Nach einer langen Durststrecke bei gewerblichen Immobilien äußert sich die Immobilienbranche nun wieder wieder zuversichtlicher.

HB MÜNCHEN. Trotz der schleppenden Nachfrage bei Büroräumen und Leerstandsquoten von rund zehn Prozent in deutschen Großstädten sei ein Wendepunkt erreicht, erklärten Branchenvertreter am Dienstag zum Auftakt der Fachmesse Expo Real in München.

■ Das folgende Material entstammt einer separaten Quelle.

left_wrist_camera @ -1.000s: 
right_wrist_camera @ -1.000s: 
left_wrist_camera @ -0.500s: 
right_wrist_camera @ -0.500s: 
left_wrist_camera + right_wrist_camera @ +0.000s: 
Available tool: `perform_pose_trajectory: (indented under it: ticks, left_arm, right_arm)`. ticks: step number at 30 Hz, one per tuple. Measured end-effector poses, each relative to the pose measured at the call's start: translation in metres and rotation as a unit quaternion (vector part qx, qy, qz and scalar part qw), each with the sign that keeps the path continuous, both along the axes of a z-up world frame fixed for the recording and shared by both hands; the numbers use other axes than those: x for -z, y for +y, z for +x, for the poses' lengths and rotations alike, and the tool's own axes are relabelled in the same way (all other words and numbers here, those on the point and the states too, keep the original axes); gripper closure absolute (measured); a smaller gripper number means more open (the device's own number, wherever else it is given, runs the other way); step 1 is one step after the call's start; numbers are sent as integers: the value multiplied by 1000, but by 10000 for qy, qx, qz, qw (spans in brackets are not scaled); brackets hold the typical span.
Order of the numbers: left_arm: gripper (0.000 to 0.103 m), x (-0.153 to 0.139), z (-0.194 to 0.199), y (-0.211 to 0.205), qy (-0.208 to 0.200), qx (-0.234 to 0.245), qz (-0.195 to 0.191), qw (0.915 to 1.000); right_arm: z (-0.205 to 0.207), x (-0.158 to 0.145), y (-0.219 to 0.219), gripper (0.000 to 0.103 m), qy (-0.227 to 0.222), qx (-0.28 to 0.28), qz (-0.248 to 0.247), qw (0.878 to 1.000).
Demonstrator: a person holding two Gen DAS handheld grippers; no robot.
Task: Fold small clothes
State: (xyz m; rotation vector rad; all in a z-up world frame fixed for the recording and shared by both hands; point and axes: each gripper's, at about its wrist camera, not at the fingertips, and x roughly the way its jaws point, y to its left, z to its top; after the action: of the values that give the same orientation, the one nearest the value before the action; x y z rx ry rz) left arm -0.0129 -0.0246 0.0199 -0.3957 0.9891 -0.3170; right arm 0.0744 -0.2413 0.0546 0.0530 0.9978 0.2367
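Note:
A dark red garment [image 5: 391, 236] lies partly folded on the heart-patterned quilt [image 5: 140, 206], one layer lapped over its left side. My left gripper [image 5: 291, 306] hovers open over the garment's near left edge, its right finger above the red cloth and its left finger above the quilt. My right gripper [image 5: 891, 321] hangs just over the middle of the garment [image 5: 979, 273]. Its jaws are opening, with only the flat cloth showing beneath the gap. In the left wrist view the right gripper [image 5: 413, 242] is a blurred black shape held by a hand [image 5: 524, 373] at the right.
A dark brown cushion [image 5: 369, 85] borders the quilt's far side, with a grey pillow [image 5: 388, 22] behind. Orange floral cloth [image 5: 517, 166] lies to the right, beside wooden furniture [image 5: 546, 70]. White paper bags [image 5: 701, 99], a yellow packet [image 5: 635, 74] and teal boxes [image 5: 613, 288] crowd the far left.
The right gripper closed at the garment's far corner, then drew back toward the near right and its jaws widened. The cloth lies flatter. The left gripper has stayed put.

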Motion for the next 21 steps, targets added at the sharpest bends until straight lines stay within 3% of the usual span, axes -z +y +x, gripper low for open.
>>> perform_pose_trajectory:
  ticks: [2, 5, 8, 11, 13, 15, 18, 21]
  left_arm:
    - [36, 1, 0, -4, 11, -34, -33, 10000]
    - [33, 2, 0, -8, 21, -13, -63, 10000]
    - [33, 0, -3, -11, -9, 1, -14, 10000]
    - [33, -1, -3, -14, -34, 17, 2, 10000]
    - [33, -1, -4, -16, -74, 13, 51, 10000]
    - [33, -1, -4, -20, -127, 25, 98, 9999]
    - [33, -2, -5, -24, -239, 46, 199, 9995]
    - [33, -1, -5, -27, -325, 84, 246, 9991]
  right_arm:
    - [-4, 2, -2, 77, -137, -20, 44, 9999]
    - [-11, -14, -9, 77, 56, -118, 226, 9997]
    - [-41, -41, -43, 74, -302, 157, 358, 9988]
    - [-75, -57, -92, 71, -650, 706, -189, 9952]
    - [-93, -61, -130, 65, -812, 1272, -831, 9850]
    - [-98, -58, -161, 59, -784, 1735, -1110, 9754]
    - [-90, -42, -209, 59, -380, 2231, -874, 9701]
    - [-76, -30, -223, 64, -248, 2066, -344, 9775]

„Die Situation der Branche hellt sich auf“, sagte Messeleiter Eugen Egetenmeir vor Journalisten. Auch der Chef der Hypothekenbank Eurohypo, Bernd Knobloch, äußerte sich verhalten optimistisch: „Das ausländische Interesse am deutschen Immobilienmarkt wächst.“ Nach der Boomphase der 1990er Jahre würden Stadtplaner, Projektentwickler, Investoren und gewerbliche Nutzer heute realistischer und vorsichtiger denken, fügte er hinzu.

Knobloch beklagte die deutsche Wirtschaftsmentalität, die auch im Bereich der gewerblichen Immobilien ein Glas Wasser eher halb leer als halb voll sehe. „Während in amerikanischen Großstädten Leerstandsquoten von über zehn Prozent als normal betrachtet werden, spricht man hierzulande gleich von einer Krise,“ sagte der Vorstandsvorsitzende der Eurohypo. Dennoch gab Knobloch zu bedenken, dass der Markt für Gewerbeimmobilien vor allem von der gesamtwirtschaftlichen Entwicklung in Deutschland abhänge. „Über die generellen Konjunkturaussichten will ich hier aber nicht spekulieren“, sagte Knobloch. Die Eurohypo ist Deutschlands größte Hypothekenbank und ist aus der Fusion der Hypothekentöchter der Deutschen Bank, der zur Allianz gehörenden Dresdner Bank und der Commerzbank entstanden.